DATA SEGMENT:
****
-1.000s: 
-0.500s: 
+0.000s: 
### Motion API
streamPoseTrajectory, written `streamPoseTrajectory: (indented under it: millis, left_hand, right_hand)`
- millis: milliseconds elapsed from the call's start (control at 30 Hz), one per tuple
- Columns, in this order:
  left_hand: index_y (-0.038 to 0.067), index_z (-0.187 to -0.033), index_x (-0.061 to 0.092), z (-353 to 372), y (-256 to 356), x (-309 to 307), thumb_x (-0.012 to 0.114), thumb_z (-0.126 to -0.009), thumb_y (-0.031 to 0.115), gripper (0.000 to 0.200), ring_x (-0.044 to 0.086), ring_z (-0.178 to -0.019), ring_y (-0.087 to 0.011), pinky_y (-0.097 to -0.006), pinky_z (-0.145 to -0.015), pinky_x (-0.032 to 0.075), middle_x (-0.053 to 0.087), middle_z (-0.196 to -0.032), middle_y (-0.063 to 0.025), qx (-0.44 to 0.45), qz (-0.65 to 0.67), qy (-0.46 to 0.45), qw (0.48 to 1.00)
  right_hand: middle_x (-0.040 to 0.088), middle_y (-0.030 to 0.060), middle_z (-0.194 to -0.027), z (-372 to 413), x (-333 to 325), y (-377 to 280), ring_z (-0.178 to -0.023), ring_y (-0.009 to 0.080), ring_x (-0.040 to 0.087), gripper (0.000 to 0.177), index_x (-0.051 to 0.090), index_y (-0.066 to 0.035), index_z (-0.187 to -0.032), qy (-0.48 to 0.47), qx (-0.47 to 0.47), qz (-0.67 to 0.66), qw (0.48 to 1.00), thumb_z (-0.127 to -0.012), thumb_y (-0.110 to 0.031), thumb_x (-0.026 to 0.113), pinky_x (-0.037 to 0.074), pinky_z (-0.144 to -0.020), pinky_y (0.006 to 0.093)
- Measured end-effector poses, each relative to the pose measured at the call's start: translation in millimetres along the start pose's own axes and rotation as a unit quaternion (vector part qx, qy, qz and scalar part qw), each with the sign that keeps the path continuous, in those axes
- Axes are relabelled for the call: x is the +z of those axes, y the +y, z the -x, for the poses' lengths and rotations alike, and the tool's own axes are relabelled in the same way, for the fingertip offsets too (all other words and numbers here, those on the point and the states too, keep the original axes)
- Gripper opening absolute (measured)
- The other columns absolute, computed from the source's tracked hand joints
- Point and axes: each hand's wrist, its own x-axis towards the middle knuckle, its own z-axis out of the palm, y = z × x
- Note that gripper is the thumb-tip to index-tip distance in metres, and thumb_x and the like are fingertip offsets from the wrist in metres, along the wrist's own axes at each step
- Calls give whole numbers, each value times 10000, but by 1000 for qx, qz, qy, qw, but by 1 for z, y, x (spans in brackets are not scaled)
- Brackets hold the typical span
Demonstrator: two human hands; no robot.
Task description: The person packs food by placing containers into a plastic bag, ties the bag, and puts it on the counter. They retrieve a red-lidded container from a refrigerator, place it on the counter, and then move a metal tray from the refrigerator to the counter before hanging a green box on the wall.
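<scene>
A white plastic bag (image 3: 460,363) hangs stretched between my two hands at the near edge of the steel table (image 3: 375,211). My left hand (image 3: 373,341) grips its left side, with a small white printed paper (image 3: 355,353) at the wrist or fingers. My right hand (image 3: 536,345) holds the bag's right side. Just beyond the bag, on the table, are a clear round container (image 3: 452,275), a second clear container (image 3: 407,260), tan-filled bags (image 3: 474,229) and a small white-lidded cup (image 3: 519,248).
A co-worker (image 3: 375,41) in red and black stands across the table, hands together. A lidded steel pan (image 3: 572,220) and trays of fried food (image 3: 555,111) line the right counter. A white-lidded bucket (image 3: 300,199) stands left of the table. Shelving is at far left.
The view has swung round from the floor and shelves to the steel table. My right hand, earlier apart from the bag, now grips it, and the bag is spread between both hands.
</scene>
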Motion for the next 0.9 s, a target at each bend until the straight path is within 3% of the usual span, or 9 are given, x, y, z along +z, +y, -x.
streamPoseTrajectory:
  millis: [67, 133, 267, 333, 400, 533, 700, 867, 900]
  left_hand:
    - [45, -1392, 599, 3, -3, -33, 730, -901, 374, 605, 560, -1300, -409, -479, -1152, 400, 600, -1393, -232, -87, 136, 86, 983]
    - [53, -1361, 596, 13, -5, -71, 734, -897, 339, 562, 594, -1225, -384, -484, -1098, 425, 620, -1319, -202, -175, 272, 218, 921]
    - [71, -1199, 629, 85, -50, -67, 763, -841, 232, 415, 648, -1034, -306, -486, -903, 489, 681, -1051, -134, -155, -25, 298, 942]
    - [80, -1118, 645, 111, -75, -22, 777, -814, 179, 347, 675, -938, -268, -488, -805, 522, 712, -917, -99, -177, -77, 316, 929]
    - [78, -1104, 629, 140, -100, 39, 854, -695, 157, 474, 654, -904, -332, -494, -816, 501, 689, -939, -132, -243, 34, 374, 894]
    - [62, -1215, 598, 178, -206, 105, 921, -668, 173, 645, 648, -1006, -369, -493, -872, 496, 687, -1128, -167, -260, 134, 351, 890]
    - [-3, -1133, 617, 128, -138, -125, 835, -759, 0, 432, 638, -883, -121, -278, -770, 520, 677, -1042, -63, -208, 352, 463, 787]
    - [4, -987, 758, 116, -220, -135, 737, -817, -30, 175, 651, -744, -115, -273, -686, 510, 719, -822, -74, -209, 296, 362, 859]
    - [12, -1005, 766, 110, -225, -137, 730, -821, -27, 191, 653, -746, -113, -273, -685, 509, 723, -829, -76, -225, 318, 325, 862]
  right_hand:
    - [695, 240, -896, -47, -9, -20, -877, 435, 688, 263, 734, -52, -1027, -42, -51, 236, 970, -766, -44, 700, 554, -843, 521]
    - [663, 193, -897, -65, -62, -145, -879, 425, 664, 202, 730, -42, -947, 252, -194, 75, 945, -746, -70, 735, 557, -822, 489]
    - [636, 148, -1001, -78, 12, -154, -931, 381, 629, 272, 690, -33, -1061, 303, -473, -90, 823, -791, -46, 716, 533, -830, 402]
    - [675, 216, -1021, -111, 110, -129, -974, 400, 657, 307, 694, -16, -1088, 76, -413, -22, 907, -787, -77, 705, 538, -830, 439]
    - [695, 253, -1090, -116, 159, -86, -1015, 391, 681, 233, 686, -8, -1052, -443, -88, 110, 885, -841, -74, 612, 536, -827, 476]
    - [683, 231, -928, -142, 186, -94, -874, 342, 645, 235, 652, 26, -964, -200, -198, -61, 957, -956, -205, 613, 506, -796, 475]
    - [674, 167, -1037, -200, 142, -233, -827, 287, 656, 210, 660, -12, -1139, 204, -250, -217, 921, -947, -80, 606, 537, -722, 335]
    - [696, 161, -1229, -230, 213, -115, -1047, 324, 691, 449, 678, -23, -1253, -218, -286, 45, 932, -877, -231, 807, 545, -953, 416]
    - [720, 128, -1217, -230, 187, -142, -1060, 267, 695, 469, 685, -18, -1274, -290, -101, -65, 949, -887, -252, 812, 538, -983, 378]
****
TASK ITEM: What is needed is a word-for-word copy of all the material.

FINAL ANSWER:
-1.000s: 
-0.500s: 
+0.000s: 
### Motion API
streamPoseTrajectory, written `streamPoseTrajectory: (indented under it: millis, left_hand, right_hand)`
- millis: milliseconds elapsed from the call's start (control at 30 Hz), one per tuple
- Columns, in this order:
  left_hand: index_y (-0.038 to 0.067), index_z (-0.187 to -0.033), index_x (-0.061 to 0.092), z (-353 to 372), y (-256 to 356), x (-309 to 307), thumb_x (-0.012 to 0.114), thumb_z (-0.126 to -0.009), thumb_y (-0.031 to 0.115), gripper (0.000 to 0.200), ring_x (-0.044 to 0.086), ring_z (-0.178 to -0.019), ring_y (-0.087 to 0.011), pinky_y (-0.097 to -0.006), pinky_z (-0.145 to -0.015), pinky_x (-0.032 to 0.075), middle_x (-0.053 to 0.087), middle_z (-0.196 to -0.032), middle_y (-0.063 to 0.025), qx (-0.44 to 0.45), qz (-0.65 to 0.67), qy (-0.46 to 0.45), qw (0.48 to 1.00)
  right_hand: middle_x (-0.040 to 0.088), middle_y (-0.030 to 0.060), middle_z (-0.194 to -0.027), z (-372 to 413), x (-333 to 325), y (-377 to 280), ring_z (-0.178 to -0.023), ring_y (-0.009 to 0.080), ring_x (-0.040 to 0.087), gripper (0.000 to 0.177), index_x (-0.051 to 0.090), index_y (-0.066 to 0.035), index_z (-0.187 to -0.032), qy (-0.48 to 0.47), qx (-0.47 to 0.47), qz (-0.67 to 0.66), qw (0.48 to 1.00), thumb_z (-0.127 to -0.012), thumb_y (-0.110 to 0.031), thumb_x (-0.026 to 0.113), pinky_x (-0.037 to 0.074), pinky_z (-0.144 to -0.020), pinky_y (0.006 to 0.093)
- Measured end-effector poses, each relative to the pose measured at the call's start: translation in millimetres along the start pose's own axes and rotation as a unit quaternion (vector part qx, qy, qz and scalar part qw), each with the sign that keeps the path continuous, in those axes
- Axes are relabelled for the call: x is the +z of those axes, y the +y, z the -x, for the poses' lengths and rotations alike, and the tool's own axes are relabelled in the same way, for the fingertip offsets too (all other words and numbers here, those on the point and the states too, keep the original axes)
- Gripper opening absolute (measured)
- The other columns absolute, computed from the source's tracked hand joints
- Point and axes: each hand's wrist, its own x-axis towards the middle knuckle, its own z-axis out of the palm, y = z × x
- Note that gripper is the thumb-tip to index-tip distance in metres, and thumb_x and the like are fingertip offsets from the wrist in metres, along the wrist's own axes at each step
- Calls give whole numbers, each value times 10000, but by 1000 for qx, qz, qy, qw, but by 1 for z, y, x (spans in brackets are not scaled)
- Brackets hold the typical span
Demonstrator: two human hands; no robot.
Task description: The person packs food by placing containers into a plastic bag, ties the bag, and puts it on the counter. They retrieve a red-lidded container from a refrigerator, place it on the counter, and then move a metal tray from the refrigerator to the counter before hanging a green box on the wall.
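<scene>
A white plastic bag (image 3: 460,363) hangs stretched between my two hands at the near edge of the steel table (image 3: 375,211). My left hand (image 3: 373,341) grips its left side, with a small white printed paper (image 3: 355,353) at the wrist or fingers. My right hand (image 3: 536,345) holds the bag's right side. Just beyond the bag, on the table, are a clear round container (image 3: 452,275), a second clear container (image 3: 407,260), tan-filled bags (image 3: 474,229) and a small white-lidded cup (image 3: 519,248).
A co-worker (image 3: 375,41) in red and black stands across the table, hands together. A lidded steel pan (image 3: 572,220) and trays of fried food (image 3: 555,111) line the right counter. A white-lidded bucket (image 3: 300,199) stands left of the table. Shelving is at far left.
The view has swung round from the floor and shelves to the steel table. My right hand, earlier apart from the bag, now grips it, and the bag is spread between both hands.
</scene>
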Motion for the next 0.9 s, a target at each bend until the straight path is within 3% of the usual span, or 9 are given, x, y, z along +z, +y, -x.
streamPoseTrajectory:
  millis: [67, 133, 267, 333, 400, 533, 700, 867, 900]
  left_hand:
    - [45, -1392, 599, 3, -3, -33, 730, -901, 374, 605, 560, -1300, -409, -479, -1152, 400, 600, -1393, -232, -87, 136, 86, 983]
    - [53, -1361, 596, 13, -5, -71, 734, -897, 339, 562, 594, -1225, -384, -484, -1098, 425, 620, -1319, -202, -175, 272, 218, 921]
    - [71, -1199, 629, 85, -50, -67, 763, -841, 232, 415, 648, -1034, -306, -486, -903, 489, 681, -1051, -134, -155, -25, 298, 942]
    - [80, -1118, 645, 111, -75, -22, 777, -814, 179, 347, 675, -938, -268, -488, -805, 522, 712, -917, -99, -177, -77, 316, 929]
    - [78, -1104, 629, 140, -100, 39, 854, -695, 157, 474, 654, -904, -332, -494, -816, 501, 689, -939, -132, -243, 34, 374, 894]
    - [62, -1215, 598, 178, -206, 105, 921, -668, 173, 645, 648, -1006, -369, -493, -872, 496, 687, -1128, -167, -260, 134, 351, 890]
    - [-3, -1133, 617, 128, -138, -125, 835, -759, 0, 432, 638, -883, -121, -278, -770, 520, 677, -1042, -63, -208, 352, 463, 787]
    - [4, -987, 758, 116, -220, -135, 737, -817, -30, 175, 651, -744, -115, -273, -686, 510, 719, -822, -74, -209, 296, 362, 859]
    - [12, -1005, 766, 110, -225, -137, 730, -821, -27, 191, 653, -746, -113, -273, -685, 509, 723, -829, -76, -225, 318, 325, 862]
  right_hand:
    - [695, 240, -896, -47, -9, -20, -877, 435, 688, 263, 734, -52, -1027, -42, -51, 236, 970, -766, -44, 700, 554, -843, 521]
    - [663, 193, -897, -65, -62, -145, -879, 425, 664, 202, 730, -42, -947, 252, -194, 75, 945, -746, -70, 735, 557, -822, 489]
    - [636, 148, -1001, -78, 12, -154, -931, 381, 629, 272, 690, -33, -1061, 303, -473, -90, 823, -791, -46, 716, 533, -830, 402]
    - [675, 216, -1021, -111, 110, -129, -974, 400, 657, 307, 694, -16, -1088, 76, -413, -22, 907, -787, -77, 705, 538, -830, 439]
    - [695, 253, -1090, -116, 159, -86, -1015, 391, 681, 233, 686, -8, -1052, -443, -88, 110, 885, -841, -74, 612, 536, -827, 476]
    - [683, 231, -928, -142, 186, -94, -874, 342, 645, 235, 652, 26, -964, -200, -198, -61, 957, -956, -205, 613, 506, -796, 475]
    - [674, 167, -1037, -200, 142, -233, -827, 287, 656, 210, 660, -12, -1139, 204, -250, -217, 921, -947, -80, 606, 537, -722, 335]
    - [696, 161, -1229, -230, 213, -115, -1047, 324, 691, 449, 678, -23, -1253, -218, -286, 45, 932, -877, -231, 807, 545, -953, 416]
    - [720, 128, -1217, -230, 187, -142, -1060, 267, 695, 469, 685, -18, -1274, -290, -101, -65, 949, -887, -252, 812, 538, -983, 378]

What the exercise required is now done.